Le roi Mouh, de la dynastie des Tcheou, a régné de l'an mil et un à l'an neuf cent
quarante-six avant l'ère chrétienne. Il s'illustra par ses conquêtes et bâtit des palais magnifiques.
Vers la fin de son règne, un magicien de l'Extrême-Occident vint à la cour. Il était capable de se jeter à l'eau et dans le feu, de traverser le métal et les roches, de retourner les montagnes,
renverser le cours des fleuves, déplacer les cités, chevaucher le vide sans tomber, heurter les corps solides sans se blesser. Les changements et les transformations qu'il pouvait accomplir
étaient sans limite ; non content d'imposer aux choses une apparence différente, il pouvait aussi s'emparer du cœur des hommes et leur donner d'autres pensées.
Le roi Mouh le traita comme un prince et le révéra comme un dieu. Il destina un corps de bâtiments à le loger, offrit les meilleures viandes pour le nourrir, et choisit parmi ses musiciennes
celles qui devaient lui tenir compagnie. Mais le magicien trouva le palais du roi trop délabré pour s'y loger, sa cuisine trop nauséabonde pour s'en nourrir, ses femmes trop malpropres et trop
laides pour accepter leur société. Alors le roi Mouh fit bâtir pour lui un nouveau pavillon de bois et de briques, bariolé de blanc et d'écarlate, où aucun genre de travail ne fut épargné. Quand
on l'eut achevé, les cinq trésors du royaume, qui sont le trésor des tributs, le trésor des gemmes, le trésor intérieur, le trésor extérieur et le trésor des récoltes, étaient vides. Il était
haut de six mille pieds, et dominait le mont Tchoung-nan. On l'appela Touche-au-ciel. Le roi choisit alors, dans les provinces de Tcheng et de Wei, célèbres pour la beauté des femmes, des jeunes
filles d'une grâce charmante, parfumées de senteurs exquises, et parées d'épingles précieuses et de boucles d'oreilles qui faisaient valoir la délicatesse de leurs traits. Elles avaient des robes
de gaze fine, des traînes de soie blanche, leurs visages étaient poudrés, leurs sourcils allongés, leurs ceintures ornées d'anneaux de jade, et l'arôme des fleurs rares se répandait sur leur
passage. Elles jouaient les plus beaux airs de la musique de l'empereur Hoang-ti, de l'empereur K'ou, de l'empereur Choen et de l'empereur T'ang. Chaque jour on offrait au magicien des vêtements
précieux, chaque matin on lui présentait des mets recherchés.

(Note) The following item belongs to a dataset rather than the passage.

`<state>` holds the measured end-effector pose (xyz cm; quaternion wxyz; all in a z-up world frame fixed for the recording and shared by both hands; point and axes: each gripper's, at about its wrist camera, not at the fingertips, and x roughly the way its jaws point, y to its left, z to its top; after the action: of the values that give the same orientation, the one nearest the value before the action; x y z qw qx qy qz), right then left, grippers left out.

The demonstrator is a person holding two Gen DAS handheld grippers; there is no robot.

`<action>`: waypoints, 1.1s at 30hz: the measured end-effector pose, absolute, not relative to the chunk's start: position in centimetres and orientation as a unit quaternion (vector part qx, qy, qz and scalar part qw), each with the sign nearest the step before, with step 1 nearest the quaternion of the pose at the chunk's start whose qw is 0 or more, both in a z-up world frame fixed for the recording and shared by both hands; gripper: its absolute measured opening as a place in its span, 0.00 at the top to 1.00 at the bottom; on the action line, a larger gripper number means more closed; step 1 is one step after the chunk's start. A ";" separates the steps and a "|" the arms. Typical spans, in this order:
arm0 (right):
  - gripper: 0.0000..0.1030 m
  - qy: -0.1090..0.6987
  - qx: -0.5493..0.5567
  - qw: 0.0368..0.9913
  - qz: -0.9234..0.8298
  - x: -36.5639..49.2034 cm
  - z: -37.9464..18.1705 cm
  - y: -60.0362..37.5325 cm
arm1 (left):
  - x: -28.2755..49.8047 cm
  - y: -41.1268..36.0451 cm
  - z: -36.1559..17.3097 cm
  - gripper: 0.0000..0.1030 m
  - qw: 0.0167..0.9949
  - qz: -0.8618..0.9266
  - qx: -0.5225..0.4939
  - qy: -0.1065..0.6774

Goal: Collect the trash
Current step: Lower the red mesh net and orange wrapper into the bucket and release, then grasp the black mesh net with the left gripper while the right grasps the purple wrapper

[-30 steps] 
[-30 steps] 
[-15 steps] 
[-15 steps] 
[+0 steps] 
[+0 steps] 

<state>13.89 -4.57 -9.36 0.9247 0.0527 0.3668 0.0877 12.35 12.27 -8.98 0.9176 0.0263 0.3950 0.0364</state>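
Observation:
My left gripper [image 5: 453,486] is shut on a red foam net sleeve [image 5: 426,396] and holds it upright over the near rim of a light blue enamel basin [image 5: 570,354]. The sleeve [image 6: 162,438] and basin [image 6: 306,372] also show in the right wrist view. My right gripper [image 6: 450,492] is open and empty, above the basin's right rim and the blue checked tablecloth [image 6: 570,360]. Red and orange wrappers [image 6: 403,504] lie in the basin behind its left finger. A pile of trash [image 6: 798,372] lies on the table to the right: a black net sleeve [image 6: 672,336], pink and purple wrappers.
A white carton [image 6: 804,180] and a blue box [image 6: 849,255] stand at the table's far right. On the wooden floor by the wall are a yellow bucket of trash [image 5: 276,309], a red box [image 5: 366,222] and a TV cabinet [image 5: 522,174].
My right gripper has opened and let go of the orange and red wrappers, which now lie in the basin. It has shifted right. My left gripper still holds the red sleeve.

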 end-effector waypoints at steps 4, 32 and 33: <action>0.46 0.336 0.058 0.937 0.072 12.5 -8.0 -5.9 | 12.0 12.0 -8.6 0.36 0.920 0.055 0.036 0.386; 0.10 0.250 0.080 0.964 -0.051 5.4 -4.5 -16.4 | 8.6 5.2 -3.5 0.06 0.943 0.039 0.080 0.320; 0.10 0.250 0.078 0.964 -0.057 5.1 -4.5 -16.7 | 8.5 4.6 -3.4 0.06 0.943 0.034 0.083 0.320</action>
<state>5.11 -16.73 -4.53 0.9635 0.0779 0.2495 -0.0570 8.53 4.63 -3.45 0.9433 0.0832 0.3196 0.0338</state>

Le magicien ne put refuser d'entrer dans ce pavillon, mais ce ne fut pas pour longtemps, Bientôt il invita le roi à faire une promenade avec lui. Le roi le tenait par la manche, et tous deux
s'élevaient dans l'espace, toujours plus près du ciel. Soudain, ils s'arrêtèrent : ils étaient arrivés au palais du magicien.
Le palais du magicien était charpenté d'or et d'argent, lambrissé de perles et de jade. Il s'élevait par delà la région des nuages et de la pluie, et on ne savait à quelle profondeur étaient
cachées ses fondations. Il se présentait aux regards comme un amas de nuages. Tous ce que la vue et l'ouïe pouvaient percevoir, tout ce que le goût et l'odorat pouvaient sentir, ne ressemblait en
rien à ce qui existe sur terre, et le roi se crut transporté au pur et mystérieux séjour de la félicité, résidence de l'Empereur du ciel. Abaissant son regard, il aperçut son palais qui ne lui
sembla qu'un amas de boue et un tas de bois.
Le roi comptait bien rester là de nombreuses années, sans plus songer à son royaume, mais le magicien le pria de se remettre en route. Dans la contrée où ils arrivèrent, on ne voyait plus soleil
ni lune au-dessus de soi, océan ni fleuves au-dessous. La lueur qui y flottait éblouit les yeux du roi, et il cessa de voir ; la résonance qui y parvenait assourdit ses oreilles, et il cessa
d'entendre. Les os et les organes de son corps perdirent l'équilibre et sortirent de leurs places, son esprit s'obscurcit, son âme lui échappa. Il n'eut que le temps de s'adresser au magicien, en
le suppliant de revenir. Le magicien lui donna un léger coup, et le roi se sentit précipité dans l'espace.
Quand il revint à lui, il se trouvait assis à la même place, entouré des mêmes officiers qu'à son premier départ. Devant lui le vin dans la coupe n'avait pas déposé sa lie, le ragoût dans
l'assiette n'avait pas séché.
— Où étais-je donc ? demanda-t-il.
Les officiers répondirent :
— Votre Majesté n'a pas bougé d'ici.
Le roi Mouh fut si frappé de cette réponse, qu'il resta trois mois perdu en rêverie. Enfin il osa interroger le magicien, qui répondit :
— C'est que tous deux nous avons voyagé en esprit ; nos corps sont restés immobiles. Cependant y a-t-il une différence entre le séjour où nous étions et ce palais, entre l'espace que nous avons
traversé et ces jardins ? Revenu à votre vie habituelle, vous doutez de la réalité de ce qui s'est passé. Mais comment fixer une limite aux changements ? Comment établir une distinction entre la
rapidité et la lenteur ? Les termes de comparaison nous font défaut.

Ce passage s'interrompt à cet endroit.